Problem details: A word-for-word reproduction of the listing is required.
[Start of section]
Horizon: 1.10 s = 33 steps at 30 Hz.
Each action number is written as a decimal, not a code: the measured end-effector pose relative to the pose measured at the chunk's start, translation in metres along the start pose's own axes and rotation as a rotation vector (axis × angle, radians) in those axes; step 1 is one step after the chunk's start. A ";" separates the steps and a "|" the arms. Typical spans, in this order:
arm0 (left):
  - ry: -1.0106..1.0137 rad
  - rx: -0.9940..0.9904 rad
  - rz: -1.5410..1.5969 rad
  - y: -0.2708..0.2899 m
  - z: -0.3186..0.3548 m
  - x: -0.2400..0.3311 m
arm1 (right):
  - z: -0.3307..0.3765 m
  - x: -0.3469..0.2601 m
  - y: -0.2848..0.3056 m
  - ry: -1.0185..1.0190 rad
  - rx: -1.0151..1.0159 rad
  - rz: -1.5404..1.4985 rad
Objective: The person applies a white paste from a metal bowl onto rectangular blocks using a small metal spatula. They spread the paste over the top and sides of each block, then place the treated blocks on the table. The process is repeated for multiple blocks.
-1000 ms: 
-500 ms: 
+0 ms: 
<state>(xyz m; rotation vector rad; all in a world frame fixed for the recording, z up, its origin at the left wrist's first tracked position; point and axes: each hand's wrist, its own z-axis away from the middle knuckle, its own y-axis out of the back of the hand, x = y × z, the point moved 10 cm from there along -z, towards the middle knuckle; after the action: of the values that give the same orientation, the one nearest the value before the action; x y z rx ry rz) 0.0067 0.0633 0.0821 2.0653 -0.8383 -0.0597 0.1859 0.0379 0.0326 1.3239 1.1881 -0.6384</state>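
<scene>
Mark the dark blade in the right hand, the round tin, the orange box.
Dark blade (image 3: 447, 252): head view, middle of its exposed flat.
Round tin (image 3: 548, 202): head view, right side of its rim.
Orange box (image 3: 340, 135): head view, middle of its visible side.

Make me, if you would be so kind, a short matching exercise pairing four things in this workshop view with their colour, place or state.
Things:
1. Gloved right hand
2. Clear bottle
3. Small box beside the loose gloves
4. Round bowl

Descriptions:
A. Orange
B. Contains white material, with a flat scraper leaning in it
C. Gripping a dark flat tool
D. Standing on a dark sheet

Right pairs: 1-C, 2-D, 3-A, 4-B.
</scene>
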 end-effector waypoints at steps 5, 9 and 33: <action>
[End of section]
Exercise result:
Horizon: 1.10 s = 33 steps at 30 Hz.
Each action number is written as a decimal, not a code: the measured end-effector pose relative to the pose measured at the chunk's start, translation in metres along the start pose's own axes and rotation as a rotation vector (axis × angle, radians) in those axes; step 1 is one step after the chunk's start. A ";" separates the steps and a "|" the arms. Typical spans, in this order:
arm0 (left):
  - ry: -1.0106..1.0137 rad
  - rx: -0.9940..0.9904 rad
  - rz: -1.5410..1.5969 rad
  - y: -0.2708..0.2899 m
  - z: -0.3186..0.3548 m
  - x: -0.2400..0.3311 m
arm1 (right):
  - z: -0.3307..0.3765 m
  - x: -0.3469..0.2601 m
  - y: -0.2848..0.3056 m
  - ry: -1.0185..1.0190 rad
  - rx: -1.0151..1.0159 rad
  - rz: -1.5404..1.4985 rad
Objective: The person applies a white paste from a metal bowl onto rectangular blocks using a small metal spatula. They spread the paste over the top and sides of each block, then place the treated blocks on the table. The process is repeated for multiple blocks.
-1000 ms: 
-500 ms: 
+0 ms: 
<state>(xyz m; rotation vector rad; all in a world frame fixed for the recording, z up, its origin at the left wrist's first tracked position; point and axes: each hand's wrist, its own z-axis away from the middle knuckle, its own y-axis out of the back of the hand, x = y × z, the point moved 10 cm from there along -z, towards the middle knuckle; after the action: of the values that give the same orientation, the one nearest the value before the action; x y z rx ry rz) 0.0067 0.0633 0.0821 2.0653 -0.8383 -0.0597 0.1859 0.0379 0.0326 1.3239 1.1881 -0.6384</state>
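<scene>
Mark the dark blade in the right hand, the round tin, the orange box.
Dark blade (image 3: 447, 252): head view, middle of its exposed flat.
Round tin (image 3: 548, 202): head view, right side of its rim.
Orange box (image 3: 340, 135): head view, middle of its visible side.

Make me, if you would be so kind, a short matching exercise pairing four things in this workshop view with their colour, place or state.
Things:
1. Gloved right hand
2. Clear bottle
3. Small box beside the loose gloves
4. Round bowl

Descriptions:
A. Orange
B. Contains white material, with a flat scraper leaning in it
C. Gripping a dark flat tool
D. Standing on a dark sheet

Right pairs: 1-C, 2-D, 3-A, 4-B.
</scene>
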 end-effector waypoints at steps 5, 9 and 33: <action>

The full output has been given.